Its funny how my whole entire life fell apart over night. I went from being happily engaged and trying for a family to desperately finding a way to end my relationship. I wanted to blame the pandemic, but it only highlighted the issues that were already there. In the end we remain friends but the hurt makes it hard.

The night we met, one of the happier days, a time we didn't resent each other. I remember him walking into the bar, I remember the butterflies i had, you never forget a feeling like that. I knew I had to talk to him, and as i watched him from across the room i tried to gain the courage to talk to him. I had not long got out of an abusive relationship and i was a very broken woman I admit, but I wasn't looking for someone to take the weight of my baggage. I wanted to feel wanted for a night. That's all. And I noticed how he would sneak a look at me every so often. He ended up coming over to my table and asking if he could sit by me and buy me a drink.

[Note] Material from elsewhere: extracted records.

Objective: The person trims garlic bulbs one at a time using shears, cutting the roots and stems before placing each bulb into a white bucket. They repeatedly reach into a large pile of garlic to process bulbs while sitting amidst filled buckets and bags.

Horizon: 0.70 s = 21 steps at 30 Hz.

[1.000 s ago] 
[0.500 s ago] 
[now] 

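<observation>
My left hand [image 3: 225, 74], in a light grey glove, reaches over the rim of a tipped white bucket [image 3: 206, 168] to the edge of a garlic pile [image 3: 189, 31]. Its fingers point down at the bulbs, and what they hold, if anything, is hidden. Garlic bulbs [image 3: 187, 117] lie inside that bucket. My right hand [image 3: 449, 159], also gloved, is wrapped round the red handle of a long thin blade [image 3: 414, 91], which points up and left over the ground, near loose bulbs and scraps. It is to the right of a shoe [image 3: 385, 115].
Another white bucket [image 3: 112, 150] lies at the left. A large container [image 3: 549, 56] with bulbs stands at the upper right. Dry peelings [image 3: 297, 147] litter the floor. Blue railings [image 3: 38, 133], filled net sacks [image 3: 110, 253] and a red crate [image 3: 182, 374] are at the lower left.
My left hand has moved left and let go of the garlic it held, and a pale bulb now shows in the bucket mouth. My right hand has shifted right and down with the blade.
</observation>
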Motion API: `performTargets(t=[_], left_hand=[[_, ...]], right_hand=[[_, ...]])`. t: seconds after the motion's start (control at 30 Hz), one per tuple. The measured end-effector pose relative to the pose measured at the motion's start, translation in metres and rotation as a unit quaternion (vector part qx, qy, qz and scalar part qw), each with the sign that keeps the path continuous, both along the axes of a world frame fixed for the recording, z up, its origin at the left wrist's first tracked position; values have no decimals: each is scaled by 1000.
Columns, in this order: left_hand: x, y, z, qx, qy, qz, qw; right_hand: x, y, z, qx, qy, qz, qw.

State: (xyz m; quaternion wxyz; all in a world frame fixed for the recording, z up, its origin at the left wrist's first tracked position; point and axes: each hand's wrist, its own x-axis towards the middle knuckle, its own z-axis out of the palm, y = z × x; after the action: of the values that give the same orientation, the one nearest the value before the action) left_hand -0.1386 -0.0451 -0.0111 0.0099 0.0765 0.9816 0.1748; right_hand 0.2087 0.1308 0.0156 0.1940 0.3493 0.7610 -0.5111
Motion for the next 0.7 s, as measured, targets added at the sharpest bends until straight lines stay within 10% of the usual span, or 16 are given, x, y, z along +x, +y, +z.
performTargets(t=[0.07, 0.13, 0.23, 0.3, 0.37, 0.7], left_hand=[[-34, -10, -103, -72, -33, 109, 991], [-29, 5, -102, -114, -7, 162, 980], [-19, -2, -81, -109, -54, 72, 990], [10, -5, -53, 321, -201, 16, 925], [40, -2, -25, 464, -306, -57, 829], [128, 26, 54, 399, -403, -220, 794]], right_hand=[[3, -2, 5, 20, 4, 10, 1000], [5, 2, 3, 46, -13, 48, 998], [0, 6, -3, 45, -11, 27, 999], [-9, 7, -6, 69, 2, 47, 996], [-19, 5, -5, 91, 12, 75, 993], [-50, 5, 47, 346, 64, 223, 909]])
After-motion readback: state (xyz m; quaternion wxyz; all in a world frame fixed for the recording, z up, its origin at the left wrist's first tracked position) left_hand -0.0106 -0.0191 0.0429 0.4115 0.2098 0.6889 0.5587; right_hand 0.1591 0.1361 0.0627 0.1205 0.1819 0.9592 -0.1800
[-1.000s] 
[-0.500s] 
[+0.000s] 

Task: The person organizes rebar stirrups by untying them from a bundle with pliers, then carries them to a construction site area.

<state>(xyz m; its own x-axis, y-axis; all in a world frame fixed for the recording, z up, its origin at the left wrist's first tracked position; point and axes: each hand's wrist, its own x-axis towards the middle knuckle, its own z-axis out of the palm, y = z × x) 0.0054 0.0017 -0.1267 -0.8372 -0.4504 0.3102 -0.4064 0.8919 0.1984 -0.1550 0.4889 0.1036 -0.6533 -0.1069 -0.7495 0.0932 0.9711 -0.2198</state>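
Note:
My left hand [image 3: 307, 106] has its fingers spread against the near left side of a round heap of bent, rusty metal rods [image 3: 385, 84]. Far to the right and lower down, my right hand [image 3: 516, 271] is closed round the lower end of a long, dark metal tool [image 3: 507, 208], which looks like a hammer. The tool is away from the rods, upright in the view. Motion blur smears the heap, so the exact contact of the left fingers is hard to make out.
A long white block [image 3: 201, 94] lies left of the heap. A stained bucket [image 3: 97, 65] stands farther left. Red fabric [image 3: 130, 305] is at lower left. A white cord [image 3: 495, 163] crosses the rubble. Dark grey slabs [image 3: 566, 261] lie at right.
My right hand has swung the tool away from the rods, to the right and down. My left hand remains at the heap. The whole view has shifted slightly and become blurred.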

He was one of those nice guys us women don't usually go for, lets face it we all love a bad boy! But with him, he was different to anyone id ever fallen for before. Our bond grew quickly, we soon found we couldn't be apart and I moved in. That's when it all went wrong, our biggest mistake was ever thinking we could repair something that broke. Our relationship was never broken, we never built it properly. We wanted it to work, truly.

The problems for me started when he lost interest in me sexually. He swore it wasn't because he wasn't attracted to me, he just wasn't interested in sex, but how do you believe that? I lost what little confidence I had to start with. Then he started to become more physically distant, finding any excuse not to cuddle me. When I confronted him again and again about this he suggested an open relationship. Yes, he suggested it. Id get to have sex with whoever I wanted but he wouldn't. At the time it seemed acceptable to me, i didn't see anything wrong with it. I thought that would save us, if the only issue we had was sex then this should surely either make him jealous enough to make the effort or satisfy my needs.

He didn't seem to care. Id tell him about the men I planned to meet, but never did, and he'd give me advice on my outfit. I could never go through with it as it felt disloyal, regardless of his permission. This just made me slowly start to hate him. I loved him, I really did.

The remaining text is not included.